_What is required_
For the records that follow, please set down exactly the lines between the one holding "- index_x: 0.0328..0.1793" and the one holding "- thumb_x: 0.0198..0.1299", inclusive, and only those.

[Collection entries]
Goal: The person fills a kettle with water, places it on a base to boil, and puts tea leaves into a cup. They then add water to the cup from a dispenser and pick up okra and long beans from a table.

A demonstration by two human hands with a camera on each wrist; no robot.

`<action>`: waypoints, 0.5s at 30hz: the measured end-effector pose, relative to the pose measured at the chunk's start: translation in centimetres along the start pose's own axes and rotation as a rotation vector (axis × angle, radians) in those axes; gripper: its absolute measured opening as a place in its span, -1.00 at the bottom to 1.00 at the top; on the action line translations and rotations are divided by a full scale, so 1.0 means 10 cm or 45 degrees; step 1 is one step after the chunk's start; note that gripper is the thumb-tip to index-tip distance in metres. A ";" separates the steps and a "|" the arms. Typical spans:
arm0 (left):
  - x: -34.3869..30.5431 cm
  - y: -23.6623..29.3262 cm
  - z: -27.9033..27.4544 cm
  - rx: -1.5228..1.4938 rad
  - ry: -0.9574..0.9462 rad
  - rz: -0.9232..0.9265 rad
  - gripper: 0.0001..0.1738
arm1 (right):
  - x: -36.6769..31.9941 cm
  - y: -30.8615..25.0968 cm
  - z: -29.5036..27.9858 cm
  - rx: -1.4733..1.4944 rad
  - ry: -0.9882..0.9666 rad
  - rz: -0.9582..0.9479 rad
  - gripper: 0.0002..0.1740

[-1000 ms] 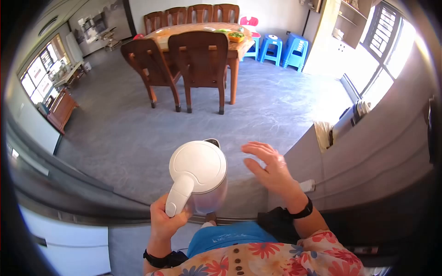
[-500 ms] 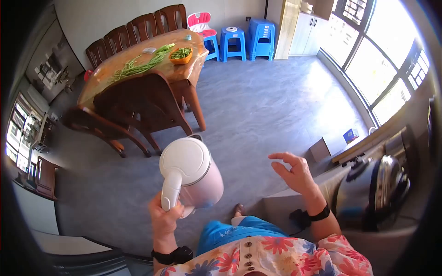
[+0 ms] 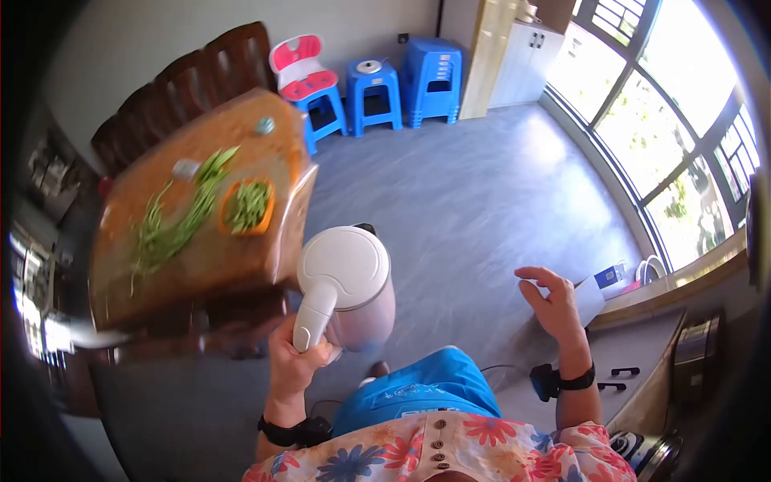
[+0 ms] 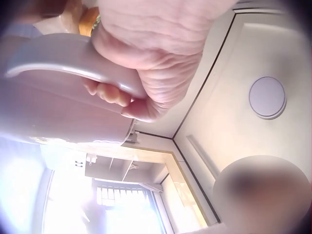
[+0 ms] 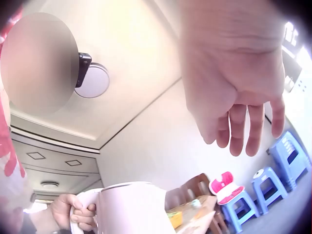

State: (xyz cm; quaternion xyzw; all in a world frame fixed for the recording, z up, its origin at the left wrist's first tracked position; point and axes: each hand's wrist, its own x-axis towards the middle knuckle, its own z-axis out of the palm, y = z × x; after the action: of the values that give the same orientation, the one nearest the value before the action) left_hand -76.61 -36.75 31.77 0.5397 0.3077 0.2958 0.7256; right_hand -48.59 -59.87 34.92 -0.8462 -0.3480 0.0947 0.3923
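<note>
A white electric kettle (image 3: 345, 273) with its lid down is held out in front of the body. My left hand (image 3: 297, 361) grips it by its handle (image 3: 315, 317); in the left wrist view the fingers (image 4: 109, 92) curl round that handle. The kettle's pale wall (image 5: 131, 209) also shows in the right wrist view. My right hand (image 3: 554, 305) hangs in the air to the right, apart from the kettle, its fingers (image 5: 237, 129) loosely bent with nothing in them.
On the left stands a wooden table (image 3: 201, 277) with long green vegetables (image 3: 189, 213) and an orange basket (image 3: 247, 229) of cut pieces. Blue stools (image 3: 434, 80) and a pink-seated chair (image 3: 301, 68) line the back wall. A low cabinet (image 3: 594, 353) stands at the right, near a large window (image 3: 666, 120).
The view has swung to the right, so the table now lies at the left and nearer. The kettle stays in my left hand; my right hand has moved farther out to the right.
</note>
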 end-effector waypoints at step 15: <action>4.48 0.06 1.25 -0.065 0.299 0.018 -0.75 | 4.84 1.08 -0.17 -0.112 -0.118 0.091 -0.78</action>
State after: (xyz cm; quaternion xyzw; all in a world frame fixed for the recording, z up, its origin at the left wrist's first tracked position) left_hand -38.61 -10.02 29.51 0.4848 0.3790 0.3700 0.6960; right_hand -6.55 -33.65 33.66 -0.8692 -0.3392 0.1321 0.3346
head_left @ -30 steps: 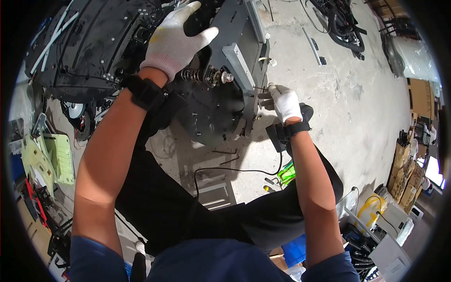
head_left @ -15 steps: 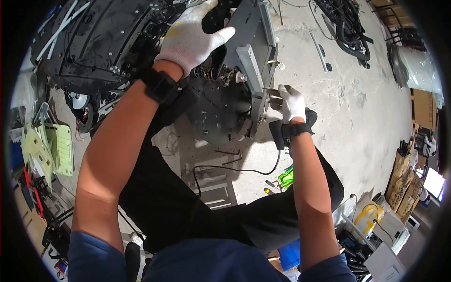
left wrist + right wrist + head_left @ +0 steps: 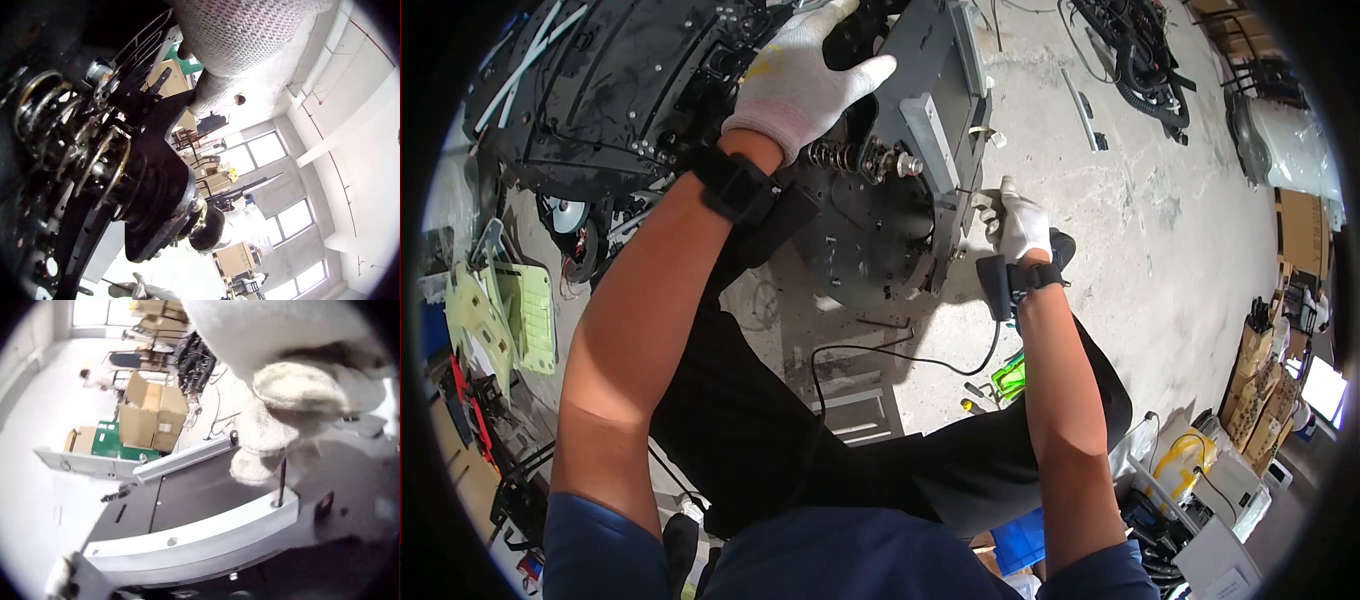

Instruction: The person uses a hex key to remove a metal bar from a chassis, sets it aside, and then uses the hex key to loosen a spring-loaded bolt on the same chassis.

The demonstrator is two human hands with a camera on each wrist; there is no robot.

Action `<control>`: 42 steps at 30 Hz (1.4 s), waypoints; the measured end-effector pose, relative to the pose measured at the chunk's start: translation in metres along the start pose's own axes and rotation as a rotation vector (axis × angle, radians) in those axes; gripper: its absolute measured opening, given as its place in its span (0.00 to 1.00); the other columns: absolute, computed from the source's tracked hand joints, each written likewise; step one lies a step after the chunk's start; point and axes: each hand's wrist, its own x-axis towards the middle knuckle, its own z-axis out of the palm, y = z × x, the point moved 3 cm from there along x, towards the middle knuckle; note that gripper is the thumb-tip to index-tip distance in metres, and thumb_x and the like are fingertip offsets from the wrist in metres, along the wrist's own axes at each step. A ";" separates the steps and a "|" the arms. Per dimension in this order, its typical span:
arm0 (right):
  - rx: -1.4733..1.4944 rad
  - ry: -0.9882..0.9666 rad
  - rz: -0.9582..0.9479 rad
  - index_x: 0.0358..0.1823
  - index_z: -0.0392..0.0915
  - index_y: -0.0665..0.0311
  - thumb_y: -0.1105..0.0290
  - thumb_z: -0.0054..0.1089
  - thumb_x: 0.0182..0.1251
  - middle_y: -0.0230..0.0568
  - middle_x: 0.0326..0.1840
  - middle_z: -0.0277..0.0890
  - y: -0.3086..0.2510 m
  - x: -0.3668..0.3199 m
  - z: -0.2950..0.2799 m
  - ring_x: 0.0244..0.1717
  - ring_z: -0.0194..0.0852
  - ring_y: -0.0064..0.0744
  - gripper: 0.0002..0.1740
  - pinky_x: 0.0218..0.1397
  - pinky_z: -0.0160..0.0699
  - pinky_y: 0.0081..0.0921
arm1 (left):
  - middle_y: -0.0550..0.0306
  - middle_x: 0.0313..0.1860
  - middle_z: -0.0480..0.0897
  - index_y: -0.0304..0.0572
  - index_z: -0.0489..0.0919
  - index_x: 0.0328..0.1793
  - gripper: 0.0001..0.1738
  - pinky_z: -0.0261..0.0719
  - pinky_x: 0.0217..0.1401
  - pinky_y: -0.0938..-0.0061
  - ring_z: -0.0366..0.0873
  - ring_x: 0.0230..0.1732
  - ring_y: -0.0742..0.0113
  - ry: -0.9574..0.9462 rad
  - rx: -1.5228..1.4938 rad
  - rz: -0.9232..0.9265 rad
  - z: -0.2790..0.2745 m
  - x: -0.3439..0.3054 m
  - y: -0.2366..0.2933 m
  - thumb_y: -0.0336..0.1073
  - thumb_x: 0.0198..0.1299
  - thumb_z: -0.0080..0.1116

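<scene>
A tipped-up machine chassis [image 3: 855, 235] stands on the concrete floor [image 3: 1120, 240], and it is steadied by the left hand [image 3: 792, 85]. That gloved hand is laid flat on the upper edge with fingers spread, so its grip is wide and closed on nothing. Just below it a coil spring [image 3: 832, 155] is seen on a bolt.

A thin hex key [image 3: 282, 480] is pinched in the right hand [image 3: 1020, 222]; the grip is narrow, with gloved fingertips [image 3: 265, 465] curled round the shaft. The key is found at the outer edge of the pale grey bracket [image 3: 206, 540], with its tip seated at a fastener there (the head itself is too small to make out).

In the head view the key's long axis runs nearly level, from the right hand across to the bracket, and its tip points toward the chassis. In the right wrist view it meets the bracket face close to square.

Slipping is judged the main risk. If the shaft were leaned off that square line while turned, the tip could ride out of the fastener and round it, or the glove could be driven against the bracket edge. The chassis could also rock if the pressure from the left hand were eased, since it stands on its side.
</scene>
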 end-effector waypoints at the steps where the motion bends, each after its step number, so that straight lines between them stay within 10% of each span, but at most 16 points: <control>1: -0.100 0.049 -0.112 0.36 0.78 0.68 0.53 0.46 0.76 0.37 0.26 0.81 -0.003 -0.004 0.002 0.16 0.65 0.15 0.24 0.13 0.56 0.13 | 0.46 0.61 0.77 0.45 0.74 0.65 0.37 0.70 0.66 0.66 0.74 0.62 0.53 -0.001 -0.001 0.000 0.000 0.000 0.000 0.53 0.51 0.67; 18: -0.325 0.050 -0.431 0.34 0.78 0.67 0.56 0.50 0.74 0.39 0.27 0.83 0.005 0.005 -0.008 0.16 0.66 0.17 0.20 0.19 0.62 0.15 | 0.50 0.65 0.74 0.45 0.73 0.66 0.38 0.68 0.68 0.68 0.72 0.65 0.57 -0.018 0.018 -0.036 -0.001 0.001 0.003 0.53 0.50 0.68; 31: -0.033 -0.061 -0.147 0.40 0.79 0.70 0.58 0.41 0.78 0.40 0.28 0.82 0.007 0.006 0.001 0.15 0.64 0.18 0.23 0.18 0.60 0.14 | 0.51 0.65 0.74 0.45 0.74 0.66 0.37 0.67 0.69 0.68 0.71 0.66 0.56 0.007 0.003 -0.007 -0.003 0.001 0.004 0.52 0.51 0.68; 33: -0.061 -0.064 -0.147 0.40 0.79 0.70 0.58 0.41 0.78 0.40 0.28 0.82 0.003 -0.003 0.003 0.15 0.64 0.18 0.22 0.18 0.60 0.14 | 0.36 0.57 0.77 0.29 0.74 0.61 0.35 0.71 0.65 0.65 0.75 0.60 0.48 0.062 -0.059 0.083 -0.011 0.001 0.014 0.44 0.50 0.70; 42: -0.470 -0.051 -0.456 0.42 0.79 0.68 0.55 0.44 0.76 0.40 0.28 0.84 0.000 0.003 -0.005 0.14 0.63 0.14 0.22 0.15 0.58 0.13 | 0.37 0.55 0.78 0.28 0.73 0.61 0.35 0.71 0.63 0.66 0.76 0.59 0.48 -0.011 -0.076 -0.001 -0.014 0.003 0.018 0.44 0.50 0.68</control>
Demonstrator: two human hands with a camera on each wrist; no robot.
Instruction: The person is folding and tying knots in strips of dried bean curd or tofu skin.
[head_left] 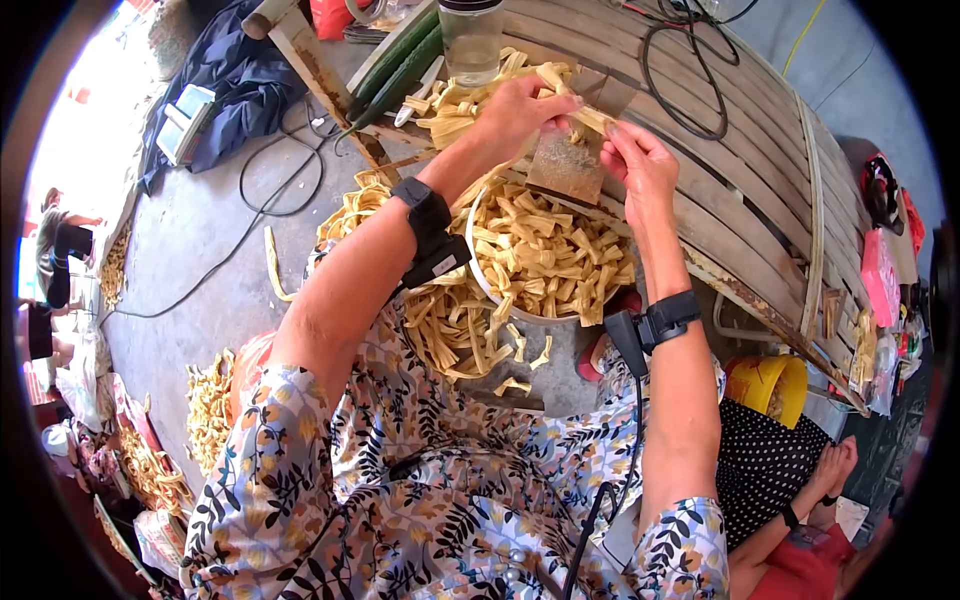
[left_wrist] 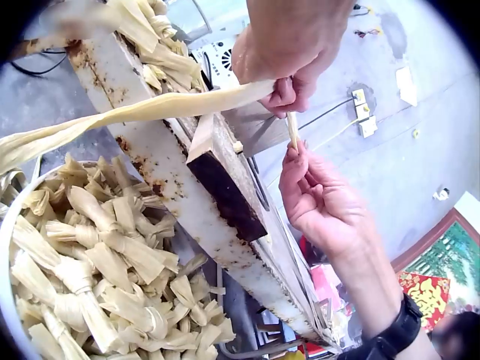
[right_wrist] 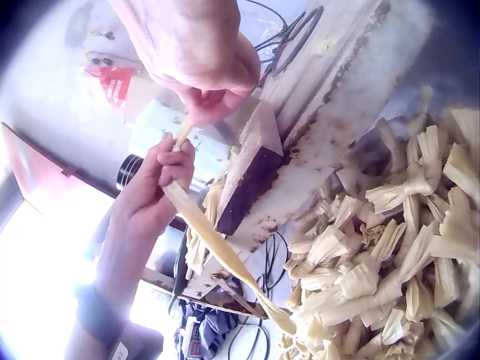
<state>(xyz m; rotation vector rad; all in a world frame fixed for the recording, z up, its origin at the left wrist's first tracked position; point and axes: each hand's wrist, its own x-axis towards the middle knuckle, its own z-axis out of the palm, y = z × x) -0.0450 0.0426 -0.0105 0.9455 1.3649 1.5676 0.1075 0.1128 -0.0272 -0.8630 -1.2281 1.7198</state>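
Note:
Above the edge of a slatted wooden bench, my left hand and right hand face each other with fingertips close together. Between them runs a pale yellow, flat, pliable strip, pinched by both hands. Its long tail hangs from the left hand, twisting down toward the tub in the right wrist view. Just below the hands lies a wooden block on the bench edge. Under it stands a white tub heaped with knotted strips.
More loose strips lie on the bench beside a glass jar and green cucumbers. Long strips pile against the tub. A yellow bucket stands at right near another person's arm. Black cable coils on the bench.

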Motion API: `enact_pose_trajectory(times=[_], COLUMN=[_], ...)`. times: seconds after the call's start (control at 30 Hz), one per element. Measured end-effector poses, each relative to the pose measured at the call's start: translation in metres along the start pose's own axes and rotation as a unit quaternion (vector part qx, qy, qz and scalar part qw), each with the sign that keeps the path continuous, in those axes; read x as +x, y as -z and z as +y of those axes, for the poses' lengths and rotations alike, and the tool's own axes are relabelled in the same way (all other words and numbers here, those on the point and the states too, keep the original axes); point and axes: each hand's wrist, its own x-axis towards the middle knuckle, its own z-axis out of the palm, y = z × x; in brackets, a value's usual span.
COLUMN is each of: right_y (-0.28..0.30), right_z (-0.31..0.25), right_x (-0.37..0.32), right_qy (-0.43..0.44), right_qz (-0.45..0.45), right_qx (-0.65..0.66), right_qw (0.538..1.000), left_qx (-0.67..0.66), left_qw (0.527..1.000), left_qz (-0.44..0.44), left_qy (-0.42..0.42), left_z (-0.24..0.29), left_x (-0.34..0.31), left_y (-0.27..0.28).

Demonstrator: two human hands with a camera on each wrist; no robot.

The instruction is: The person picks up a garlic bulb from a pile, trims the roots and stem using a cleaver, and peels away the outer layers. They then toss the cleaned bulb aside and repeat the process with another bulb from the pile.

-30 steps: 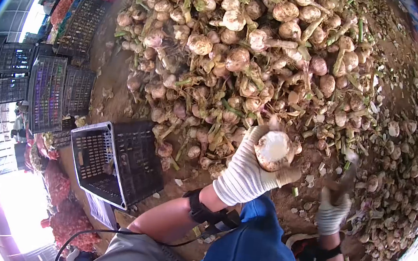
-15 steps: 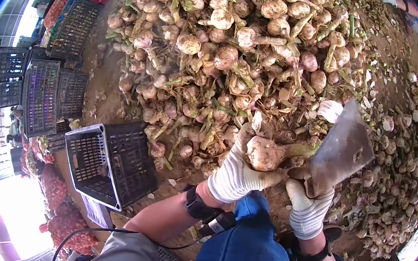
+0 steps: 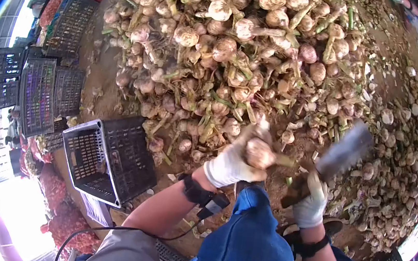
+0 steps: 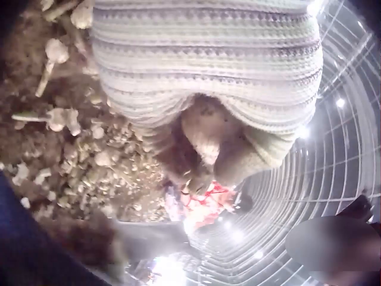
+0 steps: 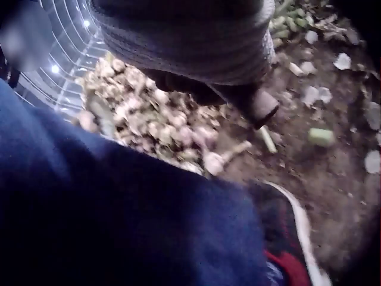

_Task answer_
  - index_x: 0.0328..0.1793
  - gripper: 0.0001..0.1738
  - pinky_z: -0.0261..0.0719
  - pinky_x: 0.0217..0.1401
  - pinky_y: -0.0938..-0.0061
  - ring_z: -0.0366..0.0873
  - ring_x: 0.0230..0.1732
  - ring_y: -0.0742..0.0113
  - ry: -0.9574..0.9462 rad
  - rx: -1.5228..1.4938 rad
  - rz: -0.9232..0.9265 rad
  - z: -0.2790..0.2745 m
  - x: -0.3439..0.3054 m
  - y: -0.2366..0.2933 m
  - thumb_y: -0.0336..0.1073
  - thumb_x: 0.0198..0.1299

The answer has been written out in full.